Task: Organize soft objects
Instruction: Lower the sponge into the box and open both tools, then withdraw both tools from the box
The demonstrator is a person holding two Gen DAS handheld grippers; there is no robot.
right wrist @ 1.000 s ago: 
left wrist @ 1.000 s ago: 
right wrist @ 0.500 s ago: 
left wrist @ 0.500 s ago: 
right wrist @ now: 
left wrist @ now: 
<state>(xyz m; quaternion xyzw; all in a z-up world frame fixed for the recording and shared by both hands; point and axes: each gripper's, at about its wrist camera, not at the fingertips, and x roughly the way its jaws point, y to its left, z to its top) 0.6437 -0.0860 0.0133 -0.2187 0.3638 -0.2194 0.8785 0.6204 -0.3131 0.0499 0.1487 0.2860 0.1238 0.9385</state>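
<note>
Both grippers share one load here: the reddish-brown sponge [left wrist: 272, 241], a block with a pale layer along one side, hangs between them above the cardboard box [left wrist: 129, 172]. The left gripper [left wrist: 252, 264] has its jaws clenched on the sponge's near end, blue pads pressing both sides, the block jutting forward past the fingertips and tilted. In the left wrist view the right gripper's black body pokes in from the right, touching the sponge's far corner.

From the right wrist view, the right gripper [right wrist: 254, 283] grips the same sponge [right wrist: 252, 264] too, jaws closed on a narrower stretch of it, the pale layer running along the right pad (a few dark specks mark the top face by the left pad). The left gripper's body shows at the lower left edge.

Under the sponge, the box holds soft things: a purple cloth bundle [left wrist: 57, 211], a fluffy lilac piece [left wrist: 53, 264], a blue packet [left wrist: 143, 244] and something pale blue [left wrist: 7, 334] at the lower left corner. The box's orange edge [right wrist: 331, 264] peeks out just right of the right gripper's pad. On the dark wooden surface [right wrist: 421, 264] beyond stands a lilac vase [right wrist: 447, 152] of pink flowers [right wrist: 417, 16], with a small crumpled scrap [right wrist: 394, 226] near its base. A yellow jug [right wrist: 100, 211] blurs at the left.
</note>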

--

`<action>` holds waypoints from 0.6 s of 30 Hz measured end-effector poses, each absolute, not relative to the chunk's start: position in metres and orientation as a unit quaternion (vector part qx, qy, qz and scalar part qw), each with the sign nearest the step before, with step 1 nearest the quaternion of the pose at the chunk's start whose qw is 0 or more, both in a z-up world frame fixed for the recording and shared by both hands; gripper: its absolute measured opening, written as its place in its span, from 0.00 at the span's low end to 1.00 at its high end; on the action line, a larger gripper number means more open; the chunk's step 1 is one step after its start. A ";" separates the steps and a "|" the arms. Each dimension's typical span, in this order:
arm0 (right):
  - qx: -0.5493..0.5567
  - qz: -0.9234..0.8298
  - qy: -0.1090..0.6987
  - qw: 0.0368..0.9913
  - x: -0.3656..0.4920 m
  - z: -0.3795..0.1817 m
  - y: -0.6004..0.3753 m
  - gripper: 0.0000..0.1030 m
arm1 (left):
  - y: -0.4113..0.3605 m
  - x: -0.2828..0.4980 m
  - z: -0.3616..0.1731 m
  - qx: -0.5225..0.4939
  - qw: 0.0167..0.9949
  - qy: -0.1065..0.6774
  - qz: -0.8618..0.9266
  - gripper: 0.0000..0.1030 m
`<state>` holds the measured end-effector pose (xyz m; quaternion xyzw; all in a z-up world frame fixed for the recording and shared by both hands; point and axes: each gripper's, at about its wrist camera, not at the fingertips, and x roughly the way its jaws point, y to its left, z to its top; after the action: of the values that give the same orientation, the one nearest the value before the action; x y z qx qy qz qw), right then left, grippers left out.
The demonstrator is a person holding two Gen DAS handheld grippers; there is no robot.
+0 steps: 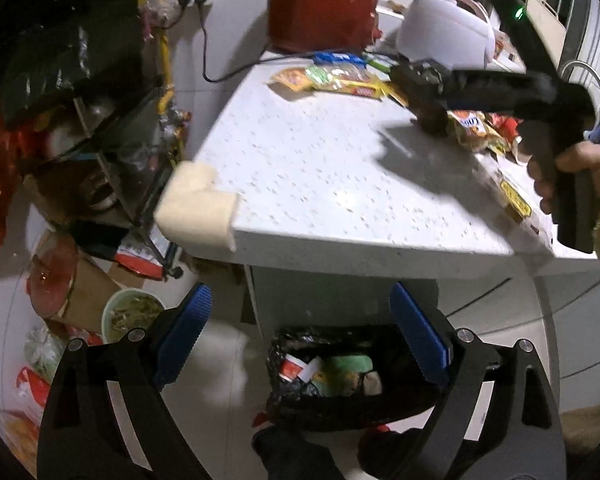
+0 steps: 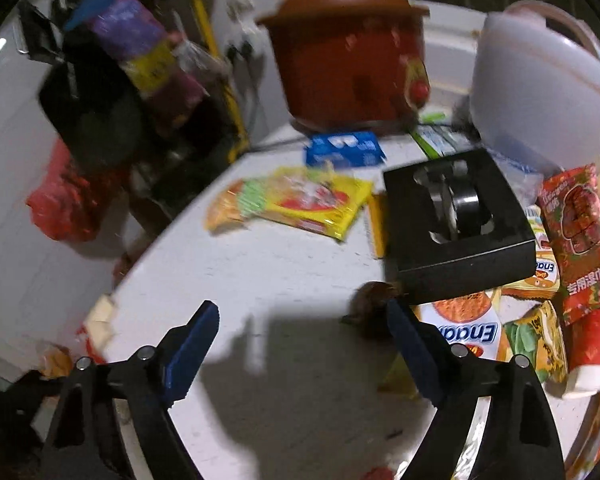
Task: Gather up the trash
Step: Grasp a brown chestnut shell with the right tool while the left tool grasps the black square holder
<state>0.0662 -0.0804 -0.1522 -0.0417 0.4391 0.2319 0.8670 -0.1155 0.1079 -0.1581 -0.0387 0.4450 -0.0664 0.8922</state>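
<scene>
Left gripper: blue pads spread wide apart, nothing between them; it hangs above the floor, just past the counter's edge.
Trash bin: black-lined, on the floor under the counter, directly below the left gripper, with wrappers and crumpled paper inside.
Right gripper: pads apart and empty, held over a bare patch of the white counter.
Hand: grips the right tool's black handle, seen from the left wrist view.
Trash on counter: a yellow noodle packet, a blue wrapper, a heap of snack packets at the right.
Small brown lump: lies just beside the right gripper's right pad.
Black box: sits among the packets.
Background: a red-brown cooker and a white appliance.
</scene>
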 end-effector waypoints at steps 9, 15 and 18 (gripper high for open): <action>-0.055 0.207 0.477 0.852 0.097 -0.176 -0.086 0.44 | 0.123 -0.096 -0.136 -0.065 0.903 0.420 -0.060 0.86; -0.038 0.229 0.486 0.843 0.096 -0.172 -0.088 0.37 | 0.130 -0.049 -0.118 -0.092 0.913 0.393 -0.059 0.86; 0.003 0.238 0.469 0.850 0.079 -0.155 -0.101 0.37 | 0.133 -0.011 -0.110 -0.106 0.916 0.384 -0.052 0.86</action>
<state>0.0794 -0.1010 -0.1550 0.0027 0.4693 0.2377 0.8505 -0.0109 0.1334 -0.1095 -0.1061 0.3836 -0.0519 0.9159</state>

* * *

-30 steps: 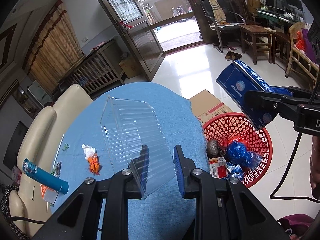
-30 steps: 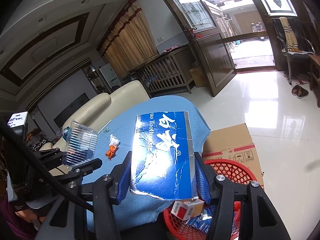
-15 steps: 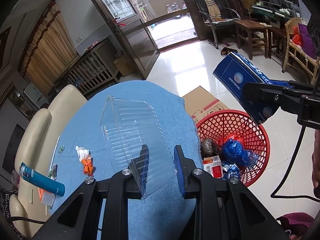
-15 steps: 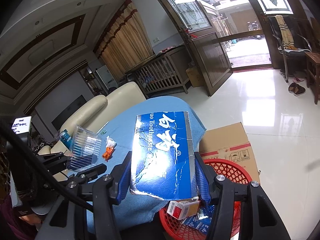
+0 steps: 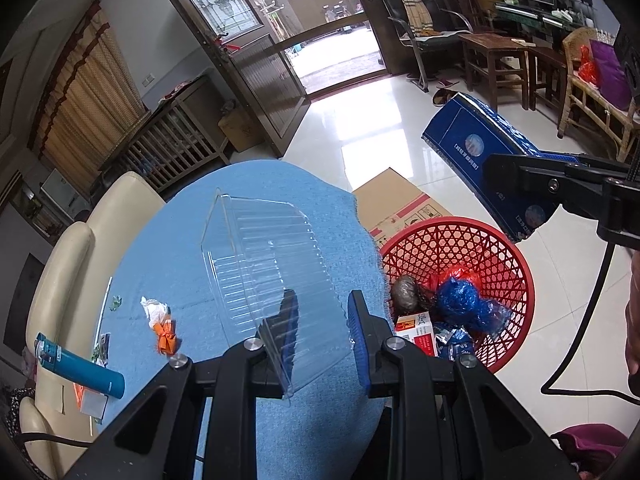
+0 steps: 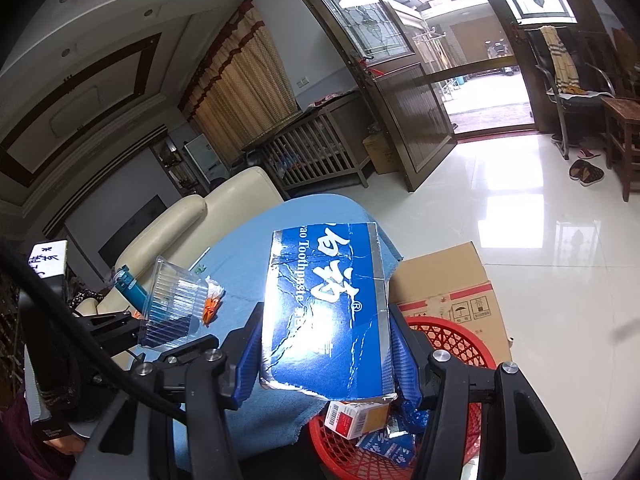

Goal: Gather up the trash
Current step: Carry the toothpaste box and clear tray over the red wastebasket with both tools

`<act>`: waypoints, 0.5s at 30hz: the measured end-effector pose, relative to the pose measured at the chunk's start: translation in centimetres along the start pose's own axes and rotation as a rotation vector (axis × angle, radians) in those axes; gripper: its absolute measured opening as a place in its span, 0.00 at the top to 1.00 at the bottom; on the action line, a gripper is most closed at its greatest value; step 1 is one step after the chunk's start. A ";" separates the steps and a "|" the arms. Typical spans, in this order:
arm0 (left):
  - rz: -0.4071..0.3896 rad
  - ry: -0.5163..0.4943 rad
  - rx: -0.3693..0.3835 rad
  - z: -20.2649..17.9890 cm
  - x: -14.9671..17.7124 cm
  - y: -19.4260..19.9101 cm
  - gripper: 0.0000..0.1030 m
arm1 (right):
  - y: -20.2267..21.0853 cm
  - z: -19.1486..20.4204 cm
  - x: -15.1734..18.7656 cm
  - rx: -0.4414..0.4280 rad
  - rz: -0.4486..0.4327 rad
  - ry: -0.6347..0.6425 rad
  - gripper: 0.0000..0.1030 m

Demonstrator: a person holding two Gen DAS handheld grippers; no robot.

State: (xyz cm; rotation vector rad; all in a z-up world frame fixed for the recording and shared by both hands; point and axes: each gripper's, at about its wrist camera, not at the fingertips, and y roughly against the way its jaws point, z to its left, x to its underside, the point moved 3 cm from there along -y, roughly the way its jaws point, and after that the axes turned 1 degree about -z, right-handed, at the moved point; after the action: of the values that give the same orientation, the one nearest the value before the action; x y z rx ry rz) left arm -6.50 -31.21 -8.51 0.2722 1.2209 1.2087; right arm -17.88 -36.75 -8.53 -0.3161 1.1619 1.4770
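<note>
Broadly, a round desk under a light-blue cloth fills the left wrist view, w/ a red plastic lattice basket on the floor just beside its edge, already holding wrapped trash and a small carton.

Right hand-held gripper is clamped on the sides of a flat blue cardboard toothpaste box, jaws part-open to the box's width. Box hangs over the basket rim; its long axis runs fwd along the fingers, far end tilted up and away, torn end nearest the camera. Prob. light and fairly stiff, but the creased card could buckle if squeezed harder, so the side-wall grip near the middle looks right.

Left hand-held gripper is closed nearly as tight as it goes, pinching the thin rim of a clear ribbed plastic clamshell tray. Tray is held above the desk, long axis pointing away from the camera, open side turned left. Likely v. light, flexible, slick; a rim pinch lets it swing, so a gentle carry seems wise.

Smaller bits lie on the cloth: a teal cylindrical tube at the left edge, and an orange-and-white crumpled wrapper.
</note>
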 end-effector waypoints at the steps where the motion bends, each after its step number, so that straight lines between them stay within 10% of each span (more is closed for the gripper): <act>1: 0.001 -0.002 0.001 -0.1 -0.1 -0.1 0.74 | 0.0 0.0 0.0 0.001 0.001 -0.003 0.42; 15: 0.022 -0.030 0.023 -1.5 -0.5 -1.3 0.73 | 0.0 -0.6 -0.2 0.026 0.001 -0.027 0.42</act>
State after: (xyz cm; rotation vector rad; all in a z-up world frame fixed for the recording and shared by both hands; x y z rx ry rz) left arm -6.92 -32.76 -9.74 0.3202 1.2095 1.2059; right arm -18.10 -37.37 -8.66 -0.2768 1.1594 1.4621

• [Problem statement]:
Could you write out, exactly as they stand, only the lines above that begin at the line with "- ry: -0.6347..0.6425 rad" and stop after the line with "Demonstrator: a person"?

• [Solution below]:
  - ry: -0.6347..0.6425 rad
  - gripper: 0.0000..0.1030 m

Demonstrator: a person holding two Gen DAS handheld grippers; no robot.

The exercise was worked through completely.